Nothing should be left out. Give all the data again exactly as written.

| Entries provided |
════════
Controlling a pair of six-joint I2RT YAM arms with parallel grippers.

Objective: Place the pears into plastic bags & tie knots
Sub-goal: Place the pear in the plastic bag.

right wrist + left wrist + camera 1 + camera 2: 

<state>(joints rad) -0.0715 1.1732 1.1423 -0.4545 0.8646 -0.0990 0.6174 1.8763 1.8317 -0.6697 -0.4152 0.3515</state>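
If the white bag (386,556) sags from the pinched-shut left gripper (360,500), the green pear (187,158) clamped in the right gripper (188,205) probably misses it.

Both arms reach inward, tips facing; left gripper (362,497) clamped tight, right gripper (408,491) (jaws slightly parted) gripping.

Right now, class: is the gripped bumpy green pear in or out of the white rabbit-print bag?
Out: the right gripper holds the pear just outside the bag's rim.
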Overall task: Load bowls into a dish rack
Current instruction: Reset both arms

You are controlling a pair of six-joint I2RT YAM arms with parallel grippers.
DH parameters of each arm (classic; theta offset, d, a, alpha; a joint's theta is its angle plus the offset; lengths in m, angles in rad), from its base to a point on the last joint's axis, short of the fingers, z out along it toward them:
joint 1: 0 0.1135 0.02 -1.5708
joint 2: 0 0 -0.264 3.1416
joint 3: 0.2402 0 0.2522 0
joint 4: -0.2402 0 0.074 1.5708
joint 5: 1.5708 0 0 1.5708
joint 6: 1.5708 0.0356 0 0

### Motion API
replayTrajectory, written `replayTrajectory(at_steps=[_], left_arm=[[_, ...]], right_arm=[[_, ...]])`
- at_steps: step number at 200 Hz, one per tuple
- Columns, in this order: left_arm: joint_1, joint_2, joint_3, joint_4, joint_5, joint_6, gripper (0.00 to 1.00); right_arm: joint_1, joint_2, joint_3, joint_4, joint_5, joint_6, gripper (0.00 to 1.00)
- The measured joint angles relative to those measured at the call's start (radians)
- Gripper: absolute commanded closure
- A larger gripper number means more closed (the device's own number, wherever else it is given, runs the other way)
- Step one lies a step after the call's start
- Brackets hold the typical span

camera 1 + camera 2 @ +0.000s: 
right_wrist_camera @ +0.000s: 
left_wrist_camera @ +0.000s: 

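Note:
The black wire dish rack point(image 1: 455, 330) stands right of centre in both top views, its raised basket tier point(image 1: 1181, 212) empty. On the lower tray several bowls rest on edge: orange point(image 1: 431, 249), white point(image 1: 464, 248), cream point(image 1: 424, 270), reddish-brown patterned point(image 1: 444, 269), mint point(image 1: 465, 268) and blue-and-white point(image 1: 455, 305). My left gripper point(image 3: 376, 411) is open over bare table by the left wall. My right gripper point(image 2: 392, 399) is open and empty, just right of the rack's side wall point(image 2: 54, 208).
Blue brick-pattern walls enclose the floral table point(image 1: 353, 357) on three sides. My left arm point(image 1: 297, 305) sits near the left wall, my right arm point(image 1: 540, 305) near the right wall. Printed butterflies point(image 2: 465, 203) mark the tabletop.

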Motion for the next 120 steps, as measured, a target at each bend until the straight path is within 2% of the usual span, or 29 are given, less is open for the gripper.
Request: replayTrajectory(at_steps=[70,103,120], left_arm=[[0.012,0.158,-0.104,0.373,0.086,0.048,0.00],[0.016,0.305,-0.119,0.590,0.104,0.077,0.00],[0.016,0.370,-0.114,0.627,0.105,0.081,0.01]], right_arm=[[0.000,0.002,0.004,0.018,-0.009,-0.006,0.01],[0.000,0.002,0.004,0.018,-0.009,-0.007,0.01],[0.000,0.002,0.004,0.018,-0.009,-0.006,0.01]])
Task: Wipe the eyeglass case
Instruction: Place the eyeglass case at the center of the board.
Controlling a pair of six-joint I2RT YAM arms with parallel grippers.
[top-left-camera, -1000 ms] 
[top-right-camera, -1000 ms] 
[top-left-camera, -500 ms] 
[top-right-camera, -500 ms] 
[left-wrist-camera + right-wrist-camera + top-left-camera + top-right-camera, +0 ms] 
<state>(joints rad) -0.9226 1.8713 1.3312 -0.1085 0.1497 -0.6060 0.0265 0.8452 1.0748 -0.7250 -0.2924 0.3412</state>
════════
| Written answer |
Controlling a pair of six-joint I2RT YAM arms with parallel grippers.

Objective: Place the pears into plastic bags & tie knots
Sub-goal: Place the pear in the plastic bag.

right wrist + left wrist + camera 1 + camera 2: 

<state>(joints rad) -0.0715 1.1732 1.1423 -0.4545 0.8646 -0.0990 0.6174 1.8763 1.8317 -0.6697 -0.4152 0.3515</state>
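If the white bag (386,556) sags from the pinched-shut left gripper (360,500), the green pear (187,158) clamped in the right gripper (188,205) probably misses it.

Both arms reach inward, tips facing; left gripper (362,497) clamped tight, right gripper (408,491) (jaws slightly parted) gripping.

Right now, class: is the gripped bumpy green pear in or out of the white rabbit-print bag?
Out: the right gripper holds the pear just outside the bag's rim.
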Overall task: Load bowls into a dish rack
Current instruction: Reset both arms

You are controlling a pair of six-joint I2RT YAM arms with parallel grippers.
DH parameters of each arm (classic; theta offset, d, a, alpha; a joint's theta is its angle plus the offset; lengths in m, angles in rad), from its base to a point on the last joint's axis, short of the fingers, z out along it toward them:
joint 1: 0 0.1135 0.02 -1.5708
joint 2: 0 0 -0.264 3.1416
joint 3: 0.2402 0 0.2522 0
joint 4: -0.2402 0 0.074 1.5708
joint 5: 1.5708 0 0 1.5708
joint 6: 1.5708 0.0356 0 0

### Motion API
replayTrajectory, written `replayTrajectory(at_steps=[_], left_arm=[[_, ...]], right_arm=[[_, ...]])`
- at_steps: step number at 200 Hz, one per tuple
- Columns, in this order: left_arm: joint_1, joint_2, joint_3, joint_4, joint_5, joint_6, gripper (0.00 to 1.00); right_arm: joint_1, joint_2, joint_3, joint_4, joint_5, joint_6, gripper (0.00 to 1.00)
- The measured joint angles relative to those measured at the call's start (radians)
- Gripper: absolute commanded closure
- A larger gripper number means more closed (the device's own number, wherever else it is given, runs the other way)
- Step one lies a step after the call's start
- Brackets hold the typical span

camera 1 + camera 2 @ +0.000s: 
right_wrist_camera @ +0.000s: 
left_wrist_camera @ +0.000s: 

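Note:
The black wire dish rack point(image 1: 455, 330) stands right of centre in both top views, its raised basket tier point(image 1: 1181, 212) empty. On the lower tray several bowls rest on edge: orange point(image 1: 431, 249), white point(image 1: 464, 248), cream point(image 1: 424, 270), reddish-brown patterned point(image 1: 444, 269), mint point(image 1: 465, 268) and blue-and-white point(image 1: 455, 305). My left gripper point(image 3: 376, 411) is open over bare table by the left wall. My right gripper point(image 2: 392, 399) is open and empty, just right of the rack's side wall point(image 2: 54, 208).
Blue brick-pattern walls enclose the floral table point(image 1: 353, 357) on three sides. My left arm point(image 1: 297, 305) sits near the left wall, my right arm point(image 1: 540, 305) near the right wall. Printed butterflies point(image 2: 465, 203) mark the tabletop.
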
Motion for the next 120 steps, as measured, a target at each bend until the straight path is within 2% of the usual span, or 29 are given, less is open for the gripper.
Request: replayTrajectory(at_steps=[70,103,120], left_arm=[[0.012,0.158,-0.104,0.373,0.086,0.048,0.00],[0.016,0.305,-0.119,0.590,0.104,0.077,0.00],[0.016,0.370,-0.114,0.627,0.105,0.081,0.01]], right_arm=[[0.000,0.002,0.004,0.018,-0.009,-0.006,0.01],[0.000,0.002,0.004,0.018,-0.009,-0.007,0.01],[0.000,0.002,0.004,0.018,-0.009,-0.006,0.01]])
Task: Wipe the eyeglass case
Instruction: Place the eyeglass case at the center of the board.
Controlling a pair of six-joint I2RT YAM arms with parallel grippers.
[top-left-camera, -1000 ms] 
[top-right-camera, -1000 ms] 
[top-left-camera, -500 ms] 
[top-right-camera, -500 ms] 
[left-wrist-camera + right-wrist-camera + top-left-camera + top-right-camera, +0 ms] 
<state>(joints rad) -0.9226 1.8713 1.3312 -0.1085 0.1497 -0.6060 0.0265 0.8452 1.0748 -0.7250 -0.2924 0.3412</state>

This finishes the answer.